Of the lines in the data below, write out exactly those from the one holding "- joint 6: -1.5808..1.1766" through the one holding "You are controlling", both included.
====== SUPPLIED MATERIAL ======
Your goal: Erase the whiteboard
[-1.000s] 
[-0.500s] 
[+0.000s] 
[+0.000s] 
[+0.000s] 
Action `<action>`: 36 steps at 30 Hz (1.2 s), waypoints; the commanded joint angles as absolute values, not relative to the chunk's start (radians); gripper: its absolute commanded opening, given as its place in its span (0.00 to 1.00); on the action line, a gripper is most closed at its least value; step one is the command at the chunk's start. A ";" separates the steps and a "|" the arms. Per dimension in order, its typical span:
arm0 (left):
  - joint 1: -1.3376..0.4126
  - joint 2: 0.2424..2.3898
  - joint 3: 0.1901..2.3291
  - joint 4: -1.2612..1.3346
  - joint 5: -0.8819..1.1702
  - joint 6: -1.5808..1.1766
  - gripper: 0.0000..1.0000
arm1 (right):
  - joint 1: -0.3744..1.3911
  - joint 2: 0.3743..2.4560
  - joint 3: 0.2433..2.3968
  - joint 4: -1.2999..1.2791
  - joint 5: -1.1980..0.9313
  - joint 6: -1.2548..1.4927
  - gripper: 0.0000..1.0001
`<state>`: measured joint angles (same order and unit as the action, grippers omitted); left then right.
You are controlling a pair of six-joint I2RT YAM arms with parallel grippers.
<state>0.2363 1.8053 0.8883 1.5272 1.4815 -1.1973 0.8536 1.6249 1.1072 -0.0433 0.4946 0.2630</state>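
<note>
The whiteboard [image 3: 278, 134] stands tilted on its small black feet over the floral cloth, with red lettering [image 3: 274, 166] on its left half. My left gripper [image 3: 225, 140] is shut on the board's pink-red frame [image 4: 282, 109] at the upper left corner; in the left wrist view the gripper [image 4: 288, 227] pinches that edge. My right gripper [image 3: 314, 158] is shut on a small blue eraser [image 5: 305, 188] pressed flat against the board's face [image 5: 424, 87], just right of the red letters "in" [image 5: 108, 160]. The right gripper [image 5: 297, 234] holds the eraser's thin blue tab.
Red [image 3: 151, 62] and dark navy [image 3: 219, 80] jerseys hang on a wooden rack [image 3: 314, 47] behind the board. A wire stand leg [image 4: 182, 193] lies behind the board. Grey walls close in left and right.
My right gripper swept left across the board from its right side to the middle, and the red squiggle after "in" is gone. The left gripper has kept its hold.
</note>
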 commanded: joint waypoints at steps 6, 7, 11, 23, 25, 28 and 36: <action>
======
COMPLETED TASK
  - joint 6: -1.5808..1.1766
  - gripper: 0.0000..1.0000
arm1 (right):
  - joint 1: -0.3744..1.3911
  - joint 2: 0.3743..2.4560
  - joint 3: 0.2433..2.3968
  - joint 4: -1.2999..1.2791
  - joint 5: -1.1980..0.9313
  - joint 6: -1.2548..1.4927
  - gripper: 0.0000..1.0001
`<state>`: measured joint angles (same order and unit as the action, grippers omitted); left then right.
You are controlling a pair of six-joint I2RT YAM arms with parallel grippers.

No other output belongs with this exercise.